Tuesday, October 4, 2011

Running Through

Stardate 65259.5

I knew the stakes were high right from the start. When he dealt the cards, I bet my heart. Being the last to know that your ex has moved on is one hell of a kick to the gut. It is quite shocking that I did not see it coming, considering my excellent skills in Facebook stalking and the amount of photos they plastered on his wall. Still, I didn't see that coming.  So, I took one of their portraits and hung it on the back of my door with a "Go Work Out" sign above. I did this not to hate, but to motivate. I cannot change what is going on thousands of miles away, but I can loose those relationship pounds that I have been packing.

To do this, my cheap no gym membership buying self is going to run it off. Now, Focus Foxies, me running is a pitiful sight.

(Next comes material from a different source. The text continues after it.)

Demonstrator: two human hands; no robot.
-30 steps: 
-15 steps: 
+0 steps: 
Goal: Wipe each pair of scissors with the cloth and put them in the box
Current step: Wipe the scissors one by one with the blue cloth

Let's just say I am no sleek fox scampering along the trail. In fact due to my bum right knee, I am more like coyote that Parry (with an A) has shot. I think I am averaging 11 minute  mile, but I am out there with the cool kids on the National Mall. You can check me out amongst the memorials, monuments, and museums.  I am huffing and puffing and trying to run a 9 minute mile.

It goes against every instinct of mine to run away from a problem, but this problem cannot be confronted head on. There is no way to ask how it took one month for him to get over the past eight. So I run faster past the Smithsonian Castle. There is now way to find out why he checked out of the relationship, leaving me to pull trigger on the relationship. So I run faster past Korean Memorial. I can't ask why I was replaced by a t-sip. It would just cause me to run circles around the Washington Monument.  So I just run around DC until eventually I forget why I started. I know the last good bye is the hardest one to say.  This is where this cowgirl runs away.